Smart Lethieullier (3 November 1701 – 27 August 1760) was an English antiquary.

==Early life and education==
Lethieullier was born on 3 November 1701 at Aldersbrook Manor House, Little Ilford, Essex. His family was of Spanish Netherlands Huguenot origin, and had come to London as refugees in 1605. His grandfather, Sir John Lethieullier (1632/3–1719), had succeeded in trade, and had risen to become Sheriff of London in 1674–5, and owner of the Aldersbrook estate (purchased 1693). Sir John's son, also named John (d. 1737), married Elizabeth Smart, and Smart was their second son. He was educated at Eton College and Trinity College, Oxford, from where he graduated MA in 1723.

==Antiquarian interests==
Lethieullier subsequently travelled in France, Italy, Germany, and throughout Britain, and developed a passion for the study and collection of antiquities and fossils. He was elected a fellow of the Royal Society (1724), the Society of Antiquaries (1725), and a member of the Spalding Gentlemen's Society (1733). He developed a wide network of antiquarian and scientific friends and contacts, including Francesco Ficoroni, Bernard de Montfaucon, Richard Pococke, Andrew Ducarel, Francis Wise, Martin Folkes, Samuel Gale, Richard Mead and Peter Collinson.

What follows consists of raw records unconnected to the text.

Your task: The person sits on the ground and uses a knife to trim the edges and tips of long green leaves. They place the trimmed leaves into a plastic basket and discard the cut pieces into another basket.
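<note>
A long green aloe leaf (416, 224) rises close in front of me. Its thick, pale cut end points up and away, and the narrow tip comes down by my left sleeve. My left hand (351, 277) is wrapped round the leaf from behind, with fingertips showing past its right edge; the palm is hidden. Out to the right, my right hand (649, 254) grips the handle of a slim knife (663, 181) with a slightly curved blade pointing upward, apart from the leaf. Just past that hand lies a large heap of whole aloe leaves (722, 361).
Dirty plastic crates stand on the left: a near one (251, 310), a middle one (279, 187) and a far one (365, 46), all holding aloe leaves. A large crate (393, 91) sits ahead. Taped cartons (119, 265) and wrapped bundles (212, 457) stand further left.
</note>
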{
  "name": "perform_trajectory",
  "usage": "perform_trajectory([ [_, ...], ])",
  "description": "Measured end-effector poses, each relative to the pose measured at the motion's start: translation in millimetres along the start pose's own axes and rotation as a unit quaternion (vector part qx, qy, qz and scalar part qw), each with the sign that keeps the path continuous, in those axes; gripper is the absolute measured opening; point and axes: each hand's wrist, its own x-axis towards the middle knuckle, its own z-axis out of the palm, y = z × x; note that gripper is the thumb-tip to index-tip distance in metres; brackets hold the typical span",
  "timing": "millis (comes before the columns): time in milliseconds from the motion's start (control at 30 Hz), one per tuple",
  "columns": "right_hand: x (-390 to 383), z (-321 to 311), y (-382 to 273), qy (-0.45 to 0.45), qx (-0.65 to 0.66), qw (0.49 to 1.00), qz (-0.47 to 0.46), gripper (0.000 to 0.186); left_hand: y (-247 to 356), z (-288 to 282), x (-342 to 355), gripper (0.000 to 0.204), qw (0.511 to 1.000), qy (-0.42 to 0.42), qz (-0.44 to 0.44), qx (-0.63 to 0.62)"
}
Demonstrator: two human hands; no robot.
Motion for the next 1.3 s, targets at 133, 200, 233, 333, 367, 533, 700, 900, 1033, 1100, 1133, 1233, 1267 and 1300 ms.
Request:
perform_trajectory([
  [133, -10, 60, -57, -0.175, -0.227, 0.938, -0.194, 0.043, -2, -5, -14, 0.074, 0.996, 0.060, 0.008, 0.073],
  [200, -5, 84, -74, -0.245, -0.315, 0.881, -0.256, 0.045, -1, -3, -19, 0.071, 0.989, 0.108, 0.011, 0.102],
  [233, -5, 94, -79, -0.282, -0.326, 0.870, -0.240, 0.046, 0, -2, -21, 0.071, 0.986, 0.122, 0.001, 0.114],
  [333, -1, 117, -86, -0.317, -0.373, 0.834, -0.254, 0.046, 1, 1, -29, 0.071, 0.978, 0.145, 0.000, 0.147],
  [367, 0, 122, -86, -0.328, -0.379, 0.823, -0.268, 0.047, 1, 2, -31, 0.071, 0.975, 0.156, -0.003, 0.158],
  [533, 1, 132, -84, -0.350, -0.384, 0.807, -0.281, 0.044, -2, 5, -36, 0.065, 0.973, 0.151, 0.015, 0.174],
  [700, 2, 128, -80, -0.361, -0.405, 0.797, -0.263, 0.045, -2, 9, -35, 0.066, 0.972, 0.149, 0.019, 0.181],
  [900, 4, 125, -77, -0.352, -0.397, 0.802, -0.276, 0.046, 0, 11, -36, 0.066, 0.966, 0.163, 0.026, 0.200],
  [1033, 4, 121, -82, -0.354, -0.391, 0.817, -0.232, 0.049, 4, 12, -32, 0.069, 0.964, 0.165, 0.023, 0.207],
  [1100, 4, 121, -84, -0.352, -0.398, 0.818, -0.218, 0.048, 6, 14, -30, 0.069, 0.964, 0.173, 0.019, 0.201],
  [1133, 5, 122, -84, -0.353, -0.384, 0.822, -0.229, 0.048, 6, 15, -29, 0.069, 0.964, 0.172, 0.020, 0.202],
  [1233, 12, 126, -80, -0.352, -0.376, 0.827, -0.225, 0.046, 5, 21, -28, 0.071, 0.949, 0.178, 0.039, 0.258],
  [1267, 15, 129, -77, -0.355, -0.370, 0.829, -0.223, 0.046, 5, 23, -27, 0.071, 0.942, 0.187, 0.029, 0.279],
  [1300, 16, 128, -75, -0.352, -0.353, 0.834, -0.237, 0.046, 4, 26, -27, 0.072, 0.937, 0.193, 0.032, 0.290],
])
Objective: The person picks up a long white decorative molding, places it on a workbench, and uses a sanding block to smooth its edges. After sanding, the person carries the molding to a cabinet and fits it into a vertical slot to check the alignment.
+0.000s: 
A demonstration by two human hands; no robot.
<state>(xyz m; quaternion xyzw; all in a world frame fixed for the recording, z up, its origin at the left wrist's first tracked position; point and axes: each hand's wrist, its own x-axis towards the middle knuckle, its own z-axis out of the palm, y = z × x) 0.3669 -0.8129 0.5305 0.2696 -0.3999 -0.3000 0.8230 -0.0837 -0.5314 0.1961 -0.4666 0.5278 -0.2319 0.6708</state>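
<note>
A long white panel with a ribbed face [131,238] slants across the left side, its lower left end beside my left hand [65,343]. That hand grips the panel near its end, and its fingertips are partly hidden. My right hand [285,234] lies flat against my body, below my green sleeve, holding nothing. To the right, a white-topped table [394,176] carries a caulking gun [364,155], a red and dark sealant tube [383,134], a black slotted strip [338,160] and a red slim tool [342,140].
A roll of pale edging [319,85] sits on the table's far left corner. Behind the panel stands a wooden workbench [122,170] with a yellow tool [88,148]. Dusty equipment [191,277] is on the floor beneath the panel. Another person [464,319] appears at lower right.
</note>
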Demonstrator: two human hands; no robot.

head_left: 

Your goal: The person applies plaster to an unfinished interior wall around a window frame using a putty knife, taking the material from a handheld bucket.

He wrote numerous letters and papers on antiquarian topics. None were published in his lifetime, but a number appeared posthumously in Archaeologia (journal of the Society of Antiquaries) and elsewhere. His subjects included Roman remains (including those in the grounds of Wanstead House and neighbouring Aldersbrook Manor), the Ambresbury Banks hillfort, the shrine of St Hugh in Lincoln Cathedral, and techniques for the dating of English church monuments. In 1732–33, when he was living in Paris, he wrote the first detailed account in English of the Bayeux Tapestry: it was eventually published in 1767 as an appendix to Andrew Ducarel's Anglo-Norman Antiquities.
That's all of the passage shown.